October 29, 2008

I know... it's been a while

I've been fantastically sick the last week or so. Wildly raging sore throat, a head about to explode with sinus pressure, and now, added to it all, i have lost my ability to talk for the last two and a half days. So I've been feeling kind of crummy and just left the computer alone for the most part (which should be an indicator that I'm under the weather!)

Anywho. I had yet another one of those email exchanges with my mom in which she tries to convince me to switch my vote and I try to defend to her my own choices and I got to thinking in the midst of it, how can we live in the same world and yet think that two different things are going to be better for us? How can we be faced with the same reality and yet make such radically different choices?

Today I ran across this article by David Brooks: The Behavioral Revolution It is his thoughts on the financial situation and the four tasks of decision making:
1) perception
2) brainstorm possiblities
3) figure out which is in your best interest
4) act

Now, he talks about how we have focused on number 3 - figuring out what is in our best interest, and while I think in general that is what is in the best interest of the individual, I think that it could also be, what is in the best interest of the business, of the state, of the nation.

Because of Alan Greenspan's deduction that #3 is what failed, (see article for more about financial world), Brooks thinks we need to go all the way back to #1. Perception.

Here is where I finally figured out why my mom and I are having such a hard time right now. She can't believe the choices I would make because she fundamentally believes that they are in the worst interest of our country. And I on the other hand think that her choice is in the worst interest of our country. And so we are arguing about #3 - the best possible course, when we need to go back and look at perception.

I realized this finally, although I had glimpses that something was off skew, reading Brooks' column. But what first tipped me off was listening to the video that she sent me and then looking at the one that I sent her. She sent me: this video by Fred Thompson and I sent back the Colin Powell endorsement


We have such fundamentally different pictures, or perceptions, of the world right now, as it is, different perceptions of reality, that of couse we are making different choices. My question is - 1) can we ever reconcile or come to understand one another's different realities? 2) do we want to? 3) if we live in different worlds, how are we ever going to understand one another?

I guess that is the postmodern dilemma. And ironically, being self-aware about postmodernism helps me to understand that my reality is only a piece of the whole, that everything I percieve is shaped and colored by what I have been able to experience.

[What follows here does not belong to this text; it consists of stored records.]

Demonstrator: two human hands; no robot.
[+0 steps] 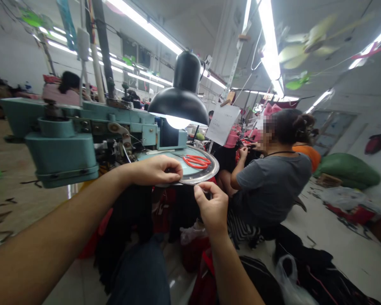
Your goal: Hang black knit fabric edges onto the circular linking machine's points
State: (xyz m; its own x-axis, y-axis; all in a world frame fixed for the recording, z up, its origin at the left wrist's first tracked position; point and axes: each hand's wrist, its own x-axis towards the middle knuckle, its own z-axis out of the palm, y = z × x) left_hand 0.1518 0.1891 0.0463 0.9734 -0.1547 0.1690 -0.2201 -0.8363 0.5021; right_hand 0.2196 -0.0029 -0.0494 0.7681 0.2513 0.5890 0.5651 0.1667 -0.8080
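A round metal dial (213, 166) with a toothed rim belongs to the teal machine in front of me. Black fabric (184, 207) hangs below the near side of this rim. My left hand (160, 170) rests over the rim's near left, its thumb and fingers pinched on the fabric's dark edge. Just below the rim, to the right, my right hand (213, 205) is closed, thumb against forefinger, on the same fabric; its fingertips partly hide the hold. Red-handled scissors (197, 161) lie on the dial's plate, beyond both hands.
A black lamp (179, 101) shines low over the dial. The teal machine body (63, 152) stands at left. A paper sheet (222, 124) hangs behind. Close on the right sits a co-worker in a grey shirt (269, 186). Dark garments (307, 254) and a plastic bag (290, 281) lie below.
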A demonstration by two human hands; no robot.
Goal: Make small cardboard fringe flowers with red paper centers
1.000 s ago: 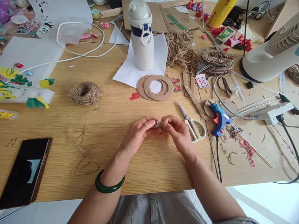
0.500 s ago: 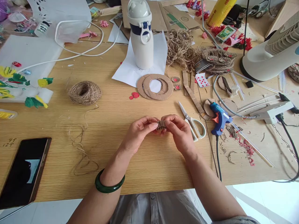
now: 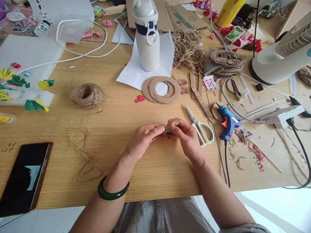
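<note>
A small piece of corrugated cardboard [image 3: 168,130], ridged and curled, is pinched between my two hands above the table. My left hand [image 3: 148,137] grips its left side with thumb and fingers; my right hand [image 3: 184,136] grips its right side, and the fingers partly hide it. White-handled scissors [image 3: 203,131] lie just right of my right hand, blades pointing away. Beyond my hands are red paper dots [image 3: 139,98], two overlapping cardboard rings [image 3: 152,94] and two small ridged rosettes [image 3: 183,82] with red centres.
A blue glue gun [image 3: 229,124] with its cord lies at the right, near cardboard scraps. Left are a twine ball [image 3: 87,96] with a loose strand and a phone [image 3: 24,178]. A white bottle [image 3: 148,48] stands behind the rings; a white fan [image 3: 279,55] is far right.
The fingers of my left hand have straightened a little and shifted along the cardboard piece, which has turned slightly. Both hands stay in nearly the same place.
</note>
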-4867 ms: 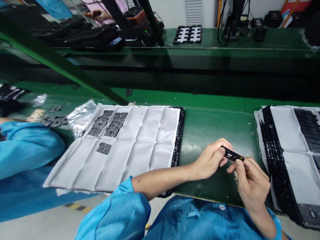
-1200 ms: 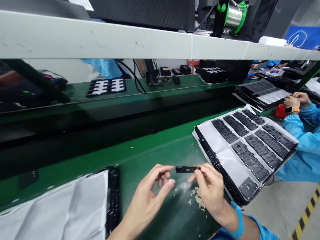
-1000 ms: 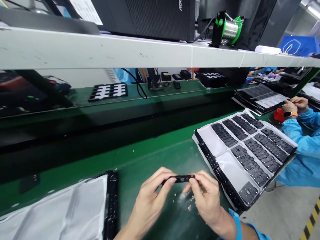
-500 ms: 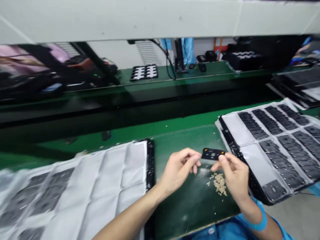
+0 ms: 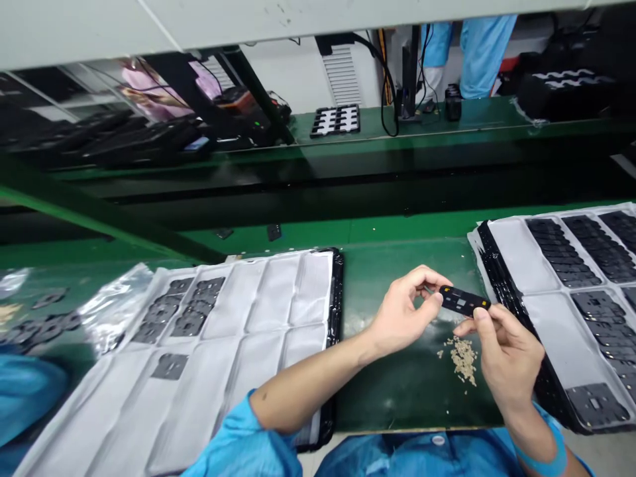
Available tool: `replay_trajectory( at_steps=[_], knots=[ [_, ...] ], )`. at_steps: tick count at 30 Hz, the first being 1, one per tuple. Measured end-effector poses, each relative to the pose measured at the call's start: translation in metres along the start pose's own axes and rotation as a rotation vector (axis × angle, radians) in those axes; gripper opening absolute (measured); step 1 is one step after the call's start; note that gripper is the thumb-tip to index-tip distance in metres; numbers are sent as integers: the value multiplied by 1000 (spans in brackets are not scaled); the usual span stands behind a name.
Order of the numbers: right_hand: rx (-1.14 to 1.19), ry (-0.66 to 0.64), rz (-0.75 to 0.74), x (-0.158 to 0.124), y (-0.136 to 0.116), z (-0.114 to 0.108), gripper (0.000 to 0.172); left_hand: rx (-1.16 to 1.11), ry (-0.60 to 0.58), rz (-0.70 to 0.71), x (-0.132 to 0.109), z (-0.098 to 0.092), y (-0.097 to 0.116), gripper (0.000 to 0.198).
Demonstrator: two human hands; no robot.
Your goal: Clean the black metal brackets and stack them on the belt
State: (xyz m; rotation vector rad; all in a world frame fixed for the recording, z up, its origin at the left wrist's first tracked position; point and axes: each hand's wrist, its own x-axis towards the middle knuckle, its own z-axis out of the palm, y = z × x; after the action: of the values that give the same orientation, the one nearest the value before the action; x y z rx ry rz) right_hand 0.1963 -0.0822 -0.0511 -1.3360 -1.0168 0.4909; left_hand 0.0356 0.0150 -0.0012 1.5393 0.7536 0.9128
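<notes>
A small flat black plate [image 5: 464, 301] with rounded ends, a grey square and yellow marks is held up between my two hands. My left hand [image 5: 410, 306] pinches its left end between thumb and fingers. At the other end, my right hand [image 5: 509, 351] grips it with the thumb on top. Below the plate, a loose pile of tiny beige pieces [image 5: 464, 360] lies on the green table [image 5: 387, 391]. To the left, a white-lined tray [image 5: 271, 298] holds some dark plates in its left compartments. The tray on the right [image 5: 541, 324] carries rows of overlapping dark plates.
Clear plastic bags [image 5: 116, 308] and loose black parts [image 5: 47, 324] lie at far left, beside another person's blue sleeve [image 5: 30, 397]. A green bar [image 5: 109, 215] slants above the table. Behind runs a dark conveyor-like channel [image 5: 348, 172]; other people stand beyond it.
The view has swung left and down, so more of the left tray and a neighbour's sleeve show. Both hands still hold the black plate, which now tilts down to the right.
</notes>
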Motion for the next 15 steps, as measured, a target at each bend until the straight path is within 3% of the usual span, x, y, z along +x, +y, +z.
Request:
replay_trajectory(
  at_steps=[4,8,15],
  knots=[
    [-17,-27,-51,-1,-1,2,6,-19,40,-26,1,6,-4,14],
    [-87,-74,-76,0,-11,5,21,7,85,-19,-2,9,-6,13],
    [-27,-78,-10,5,-17,13,20,124,122,-29,0,1,-9,13]
  ],
)
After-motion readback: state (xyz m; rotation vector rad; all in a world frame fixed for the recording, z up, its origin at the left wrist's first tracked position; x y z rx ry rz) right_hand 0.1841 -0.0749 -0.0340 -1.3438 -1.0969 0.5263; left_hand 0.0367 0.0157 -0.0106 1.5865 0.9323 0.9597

This seems very strange, but I was out yesterday getting a prescription filled at Target. And I realized I hadn't eaten lunch yet and also wanted something to sip on. So I stopped at the Target deli and picked up some sushi and a soy chai latte while I was waiting for my perscrption to be filled. It struck me: my parents would never make that choice. My brothers would never make that choice. But I have had experiences in the world that have led me to see sushi as comfort food.

To them, I may just be a latte sipping, tree hugging, sushi-eating liberal. But you know what. That is who I am. That is what my experiences have led me to become. And my experiences aren't better than theirs, they are simply different.

How do we explain ourselves though? How do we explain differences in experience without sounding elitist? How do we share our lives without being offensive? I guess fundamentally, you have to start with sharing - and not in the heat of a political season, but after the waters have cooled, I need to take my mom out for sushi and tell her about my friends in Nashville.